From Electronic Medical Record | From Patient Report | From Trial Study Staff | |
---|---|---|---|
Total Depression Treatment Costs | |||
Depression screening cost | X | ||
Antidepressant cost, therapy cost, other mental health visits | X | X | X |
Depression-free days | X | ||
Time spent by patient in screening/treatment | X | ||
Total Non-Depression Costs | |||
Primary care, Emergency Department/urgent care, and other medical visits; diagnostic, inpatient, and other outpatient services | X | X | |
Days able to work/impact on work and leisure productivity | X | ||
Transit time | X |
Additional Measures
To further assess potential adverse consequences of depression screening and treatment, a symptom checklist assessing appetite, drowsiness/fatigue, insomnia, sexual side effects, gastrointestinal upset, and gastrointestinal bleeding will be administered at baseline, 6-months, 12-months, and 18-months. A summary of the timing of key measurements is provided in Table 1.
Statistical Analyses
Baseline characteristics were examined as means (standard deviation) or percentages by randomization assignment and site to assess for a balanced allocation. CESD-10 questionnaire with missing data were prorated if that participant answered more than 7 items. (There was only 28 (1.9%) participants whose CESD-10 score was prorated). All future analyses will use the principle of intention-to-screen.
Quality-adjusted life years
Change in QALYs from baseline through 18 months post-randomization will serve as the primary outcome for this trial. The goal of the primary analysis is to identify whether there is difference in QALYs among the three groups. We plan to perform a two-step gate-keeping test procedure: We will first perform an F-test using ANOVA, and then proceed to do all three pairwise comparisons using two-sided t-test at 5% nominal significance only if the F-test has a p-value less than 0.05. With three randomization groups and three pairwise comparisons, this two-step procedure can be shown to preserve the familywise error rate in the strong sense, that is, a false positive comparison will occur at most with 5% probability under all possible scenarios.46,47 This method is also generally more powerful than Bonferroni’s adjustments. We opted to use change in QALY as the primary endpoint as it’s a conventional way to summarize longitudinal quality of life data, and analyze the data using ANOVA without additional assumption on the variance-covariance structure of the data. All time points will be included (Supplementary Material 1.

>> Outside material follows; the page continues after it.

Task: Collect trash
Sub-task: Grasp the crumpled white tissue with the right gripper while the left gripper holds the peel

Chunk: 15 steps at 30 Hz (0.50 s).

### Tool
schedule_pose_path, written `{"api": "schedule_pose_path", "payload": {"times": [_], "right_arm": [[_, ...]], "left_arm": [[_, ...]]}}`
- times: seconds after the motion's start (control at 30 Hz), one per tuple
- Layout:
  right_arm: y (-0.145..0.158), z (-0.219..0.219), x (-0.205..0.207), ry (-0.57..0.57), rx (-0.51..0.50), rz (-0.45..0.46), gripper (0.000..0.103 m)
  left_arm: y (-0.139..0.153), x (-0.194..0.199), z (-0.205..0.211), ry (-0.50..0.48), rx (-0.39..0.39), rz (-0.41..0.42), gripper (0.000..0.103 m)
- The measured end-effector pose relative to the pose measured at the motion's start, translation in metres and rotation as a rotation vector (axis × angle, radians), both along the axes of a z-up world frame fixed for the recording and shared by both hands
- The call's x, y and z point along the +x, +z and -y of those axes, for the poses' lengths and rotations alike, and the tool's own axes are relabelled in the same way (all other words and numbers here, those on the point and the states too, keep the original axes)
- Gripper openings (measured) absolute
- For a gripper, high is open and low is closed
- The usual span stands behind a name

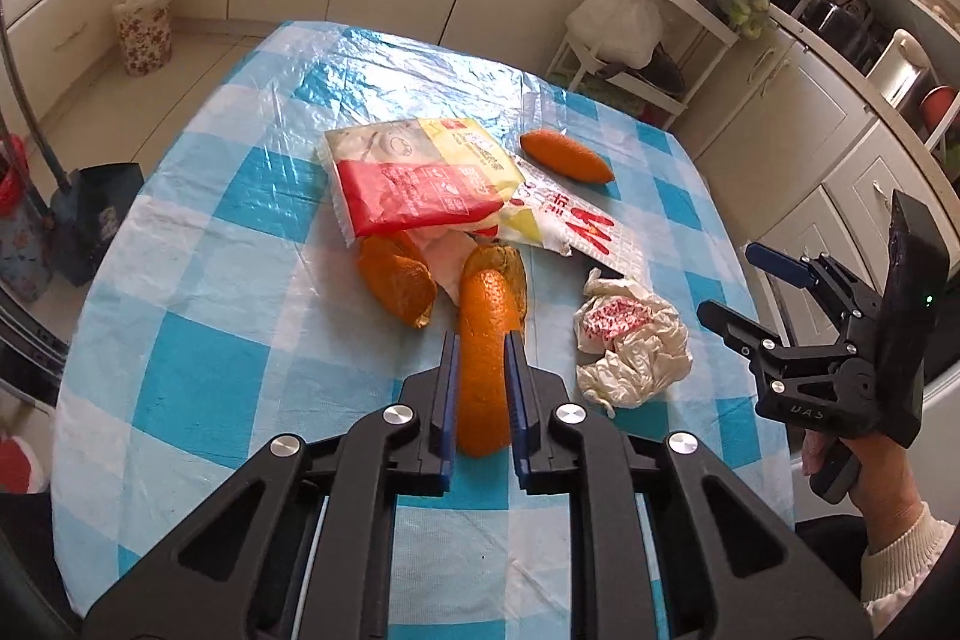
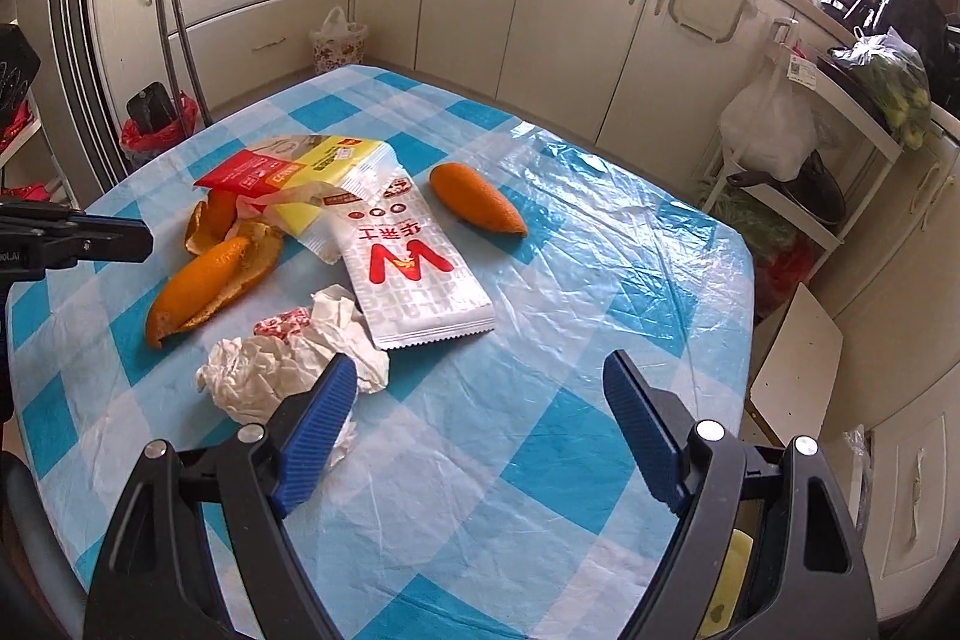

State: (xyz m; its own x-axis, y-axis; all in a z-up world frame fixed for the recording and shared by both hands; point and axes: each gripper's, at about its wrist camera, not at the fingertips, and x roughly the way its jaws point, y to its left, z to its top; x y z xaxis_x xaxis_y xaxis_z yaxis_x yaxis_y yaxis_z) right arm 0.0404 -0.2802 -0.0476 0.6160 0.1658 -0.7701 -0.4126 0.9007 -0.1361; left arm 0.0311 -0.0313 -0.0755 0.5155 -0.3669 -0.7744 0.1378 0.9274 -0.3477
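Between our left gripper's (image 1: 480, 340) blue pads sits a long orange peel (image 1: 483, 358), pinched on both sides low over the checked tablecloth (image 1: 198, 388). Our right gripper (image 2: 480, 370) hovers wide apart and empty, its left finger just over the crumpled tissue (image 2: 288, 364). More peel (image 2: 477, 205) and wrappers (image 2: 408, 274) lie beyond.

Right tongs (image 2: 480, 436) spread wide over checked tablecloth (image 2: 540, 460) — crumpled tissue (image 2: 282, 370) beside left finger.

Orange peel (image 1: 483, 370) (long, curved), wrappers (image 1: 420, 178), crumpled tissue (image 1: 630, 340), clustered on table
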Motion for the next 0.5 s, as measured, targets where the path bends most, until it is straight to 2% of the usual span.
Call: {"api": "schedule_pose_path", "payload": {"times": [0.1, 0.17, 0.23, 0.3, 0.4, 0.5], "right_arm": [[-0.002, -0.004, -0.001, 0.017, 0.026, -0.028, 0.081], [-0.003, -0.007, -0.002, 0.03, 0.056, -0.049, 0.089], [-0.004, -0.012, -0.003, 0.051, 0.081, -0.068, 0.09], [-0.007, -0.017, -0.003, 0.068, 0.091, -0.084, 0.09], [-0.013, -0.027, -0.002, 0.086, 0.091, -0.105, 0.09], [-0.02, -0.038, -0.002, 0.11, 0.071, -0.121, 0.09]], "left_arm": [[-0.008, -0.001, 0.012, -0.018, 0.056, -0.007, 0.017], [-0.013, -0.003, 0.024, -0.034, 0.109, 0.003, 0.024], [-0.017, -0.004, 0.034, -0.042, 0.176, 0.021, 0.026], [-0.02, -0.005, 0.037, -0.048, 0.175, 0.022, 0.026], [-0.017, -0.004, 0.036, -0.049, 0.168, 0.028, 0.018], [-0.016, -0.005, 0.029, -0.047, 0.127, 0.021, 0.014]]}}
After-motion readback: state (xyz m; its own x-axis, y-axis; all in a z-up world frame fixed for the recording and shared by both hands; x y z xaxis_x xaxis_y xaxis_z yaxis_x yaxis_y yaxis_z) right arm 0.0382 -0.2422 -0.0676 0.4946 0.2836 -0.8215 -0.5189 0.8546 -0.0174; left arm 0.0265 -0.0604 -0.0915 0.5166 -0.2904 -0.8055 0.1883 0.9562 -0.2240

In a secondary analysis, we will use a mixed model with a random intercept to assess the change in quality of life over time comparing individuals in the Screen, Notify, and Treat group vs. the other two randomization groups. Specifically, this model will include time (0-, 6-, 12-, and 18-month) and randomization group as main effects, and the time-by-group interaction. Under this model and randomization, we expect that there will be no main effect of randomization group. Also, a significant interaction will indicate difference in the trajectory of quality of life between groups. Additionally, under the mixed model regression framework, we will explore non-linear time trend by including a quadratic term for time, and we will explore adjusted analyses by including other baseline covariates should imbalances arise between groups (Supplementary Material 1).
Depression free days. We will first perform an omnibus F-test using ANOVA comparing the 3 arms to one another, and plan to do pairwise comparisons using two-sided t0test at 5% nominal significance only if the omnibus F-test had a p-value less than 0.05. Tis procedure would control the familywise type 1 error rate at 5%.
Cost-effectiveness
We will judge the cost-effectiveness of each of the groups on the basis of incremental cost-effectiveness ratios. The base case analysis will adopt a societal perspective with respect to costs and health benefits. Costs will include all healthcare costs and lost productivity as delineated above, and will be denominated in 2016 dollars and discounted at an annual rate of 3% according to recommendations from the Panel on Cost-Effectiveness in Health and Medicine.48 Incremental cost-effectiveness analyses for comparison of treatment groups will be calculated sequentially, using the ratio of the difference in average cost per participant divided by the difference in average QALY gained. We will first compare the strategy of Depression Screen, Notify, and Treat with Screen and Notify, then compare the strategy of Screen and Notify with No Screen. This allows us to assess whether either of the treatment strategies strongly dominates (i.e., lower costs but greater benefits). If no strategy strongly dominates, we will qualitatively compare the cost-effectiveness based on the World Health Organization’s recommendation of using 3 times per-capita GDP as an upper bound for cost-effectiveness to determine if the intervention arms provide benefit in QALYs at good value.49 The outcome variable for the cost-effectiveness analysis will be cost-effectiveness ratios in dollars per QALY. We will estimate confidence intervals for cost-effectiveness ratios using nonparametric bootstrapping with 1,000 random samples, and we will use the bias-corrected percentile method described by Efron and others.50–53 The proportion of dominated-cost-effectiveness ratios, which are unfavorable and occur then incremental costs are higher while incremental costs are higher while incremental QALYs are lower, will be estimated to further inform the uncertainty analysis. The 2016 US per-capita GDP of approximately $58,000 equates to a cutoff of $174,000 per QALY gained https://data.worldbank.org/indicator/NY.GDP.PCAP.CD?locations=US.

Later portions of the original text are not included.